During both his terms, Reynoso served as chair of the City Council's Committee on Sanitation & Solid Waste Management.[3] He also co-chaired the Council's Progressive Caucus.
Political positions
Ideologically, Reynoso is a progressive.[3][6] At age 22, before his election to the City Council, he co-founded New Kings Democrats, a progressive reform-oriented grouping of the Brooklyn Democratic Party; the faction has struggled for control of the borough's party organization, clashing with bossesVito Lopez and Rodneyse Bichotte Hermelyn.[6][7][8]
Housing and land use
In 2019, as a city councilmember, Reynoso proposed a plan to create new historic districts to limit development in Bushwick, preserve manufacturing zoning, and allow no more than 2,000 new housing units, all at below-market rates (in contrast to a plan by Mayor Bill de Blasio to allow 5,613 new units of housing, including 1,873 units permanently earmarked for below-market-rate).[9]
In November 2021, upon winning election as borough president, Reynoso criticized past mayors for what he called overdevelopment, and that he wanted to "empower community boards to dictate what their communities look like in 10 years."[3] However, in 2023 and 2024, Reynoso supported more housing construction,[10][11] and proposed plans to upzone Brooklyn to permit more housing.[12][13] He also criticized NIMBYism and efforts to block housing construction based on notions of "neighborhood character."[10][11] In November 2023, he criticized Mayor Eric Adams for slow progress on addressing the New York City housing crisis, and suggested that New York City should eliminate single-family-exclusive zoning.[14]

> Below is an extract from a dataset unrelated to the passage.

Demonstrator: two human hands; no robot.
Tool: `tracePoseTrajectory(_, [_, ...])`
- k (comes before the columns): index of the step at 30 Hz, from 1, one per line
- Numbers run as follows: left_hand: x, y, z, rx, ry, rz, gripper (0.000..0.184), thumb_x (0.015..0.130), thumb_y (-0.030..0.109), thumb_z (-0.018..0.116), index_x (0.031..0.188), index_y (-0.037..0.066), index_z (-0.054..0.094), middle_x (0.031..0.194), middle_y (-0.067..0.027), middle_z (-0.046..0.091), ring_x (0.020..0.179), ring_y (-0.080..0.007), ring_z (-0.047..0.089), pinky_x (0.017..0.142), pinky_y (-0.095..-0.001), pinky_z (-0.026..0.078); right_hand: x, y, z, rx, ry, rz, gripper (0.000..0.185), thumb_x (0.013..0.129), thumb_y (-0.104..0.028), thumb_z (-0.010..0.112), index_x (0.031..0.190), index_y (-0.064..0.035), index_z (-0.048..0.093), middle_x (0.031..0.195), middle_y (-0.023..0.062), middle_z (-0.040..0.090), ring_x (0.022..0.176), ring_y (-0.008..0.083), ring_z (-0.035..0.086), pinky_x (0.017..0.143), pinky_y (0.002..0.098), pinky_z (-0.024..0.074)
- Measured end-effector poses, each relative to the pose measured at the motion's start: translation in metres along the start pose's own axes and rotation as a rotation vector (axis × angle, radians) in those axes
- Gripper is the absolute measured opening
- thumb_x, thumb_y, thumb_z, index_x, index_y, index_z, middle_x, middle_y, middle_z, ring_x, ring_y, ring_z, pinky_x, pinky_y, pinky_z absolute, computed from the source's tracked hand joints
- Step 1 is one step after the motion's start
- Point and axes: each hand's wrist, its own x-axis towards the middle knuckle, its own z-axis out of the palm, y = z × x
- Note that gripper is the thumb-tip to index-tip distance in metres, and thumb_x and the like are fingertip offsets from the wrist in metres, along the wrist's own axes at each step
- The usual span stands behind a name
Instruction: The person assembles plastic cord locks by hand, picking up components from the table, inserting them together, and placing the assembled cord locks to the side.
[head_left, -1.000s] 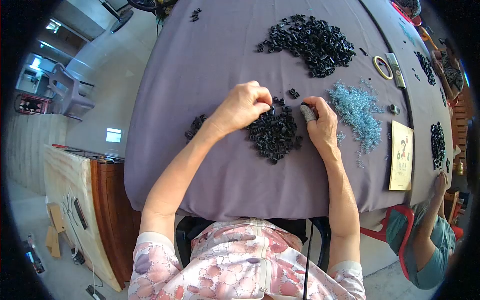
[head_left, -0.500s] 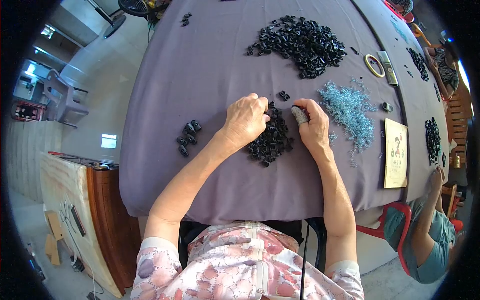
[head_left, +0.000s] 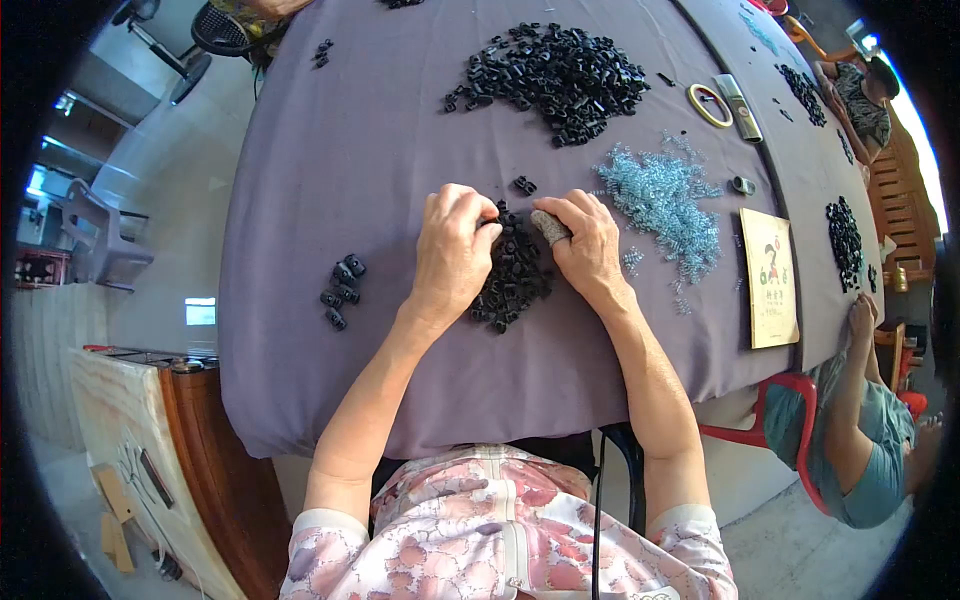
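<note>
"Where is the left hand (head_left: 452, 248)?"
"At the left edge of the near pile (head_left: 512, 275) on the desk (head_left: 300, 390); the right hand (head_left: 586, 245) is just beside that pile's right side."
"And farther left?"
"A small cluster of parts (head_left: 343, 293), well apart from the near pile."
"Behind the near pile?"
"Loose parts (head_left: 525, 186), then the far pile (head_left: 570, 80)."
"To the right?"
"Springs (head_left: 668, 205), beyond the right hand. The book (head_left: 769, 280) lies right of them and nearer the desk's front edge; the ring (head_left: 699, 113) is behind them, toward the right."
"Off the desk?"
"A chair (head_left: 98, 232) on the floor (head_left: 185, 225) at left, behind the cabinet (head_left: 195, 470); a co-worker (head_left: 865, 450) at right."
</note>
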Motion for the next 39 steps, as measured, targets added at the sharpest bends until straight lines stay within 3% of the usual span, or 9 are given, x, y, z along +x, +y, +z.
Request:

As a city councilmember and as Brooklyn BP, Reynoso has supported initiatives to protect the safety of pedestrians and bicyclists,[8] including Vision Zero.[15] He supports the end of parking minimums and has criticized illegal parking, such as double parking and parking on sidewalks, parks, and bike lanes.[8] In January 2022, six days into his tenure as borough president, Reynoso put an end to illicit parking on the Brooklyn Borough Hall plaza, ending the widely criticized practice of his predecessor Adams, who allowed his employees to illegally park their private vehicles across the plaza during his tenure.[8][16] In 2024, after a series of pedestrian deaths caused by turning cars at intersections, Reynoso and other Brooklyn elected officials called for universal daylighting.[15]
Crime and policing
On the Council, Reynoso was the lead sponsor of the Right to Know Act; the act require New York Police Department officers to hand out business cards with their name and rank to persons they stop, and to inform persons stopped by police of their right to decline a consent search.[3][17] The bill, passed in response to NYPD's use of stop-and-frisk, was enacted in 2017 and took effect in 2018.[17]
In 2019, Reynoso voted to support New York Mayor Bill de Blasio's plan to eventually close Rikers Island, the city's long-troubled jail complex, and replace it with newly constructed borough-based jails.[6][18]
Reynoso then easily won the November 2021 general election, defeating against Republican candidate Menachem M. Raitport and Voices for Change candidate Shanduke McPhatter.[3]
In October 2022, Reynoso fired his deputy borough president, Diana Richardson, a former Crown Heights assemblywoman, following a string of staff and constituent complaints about her behavior.[20]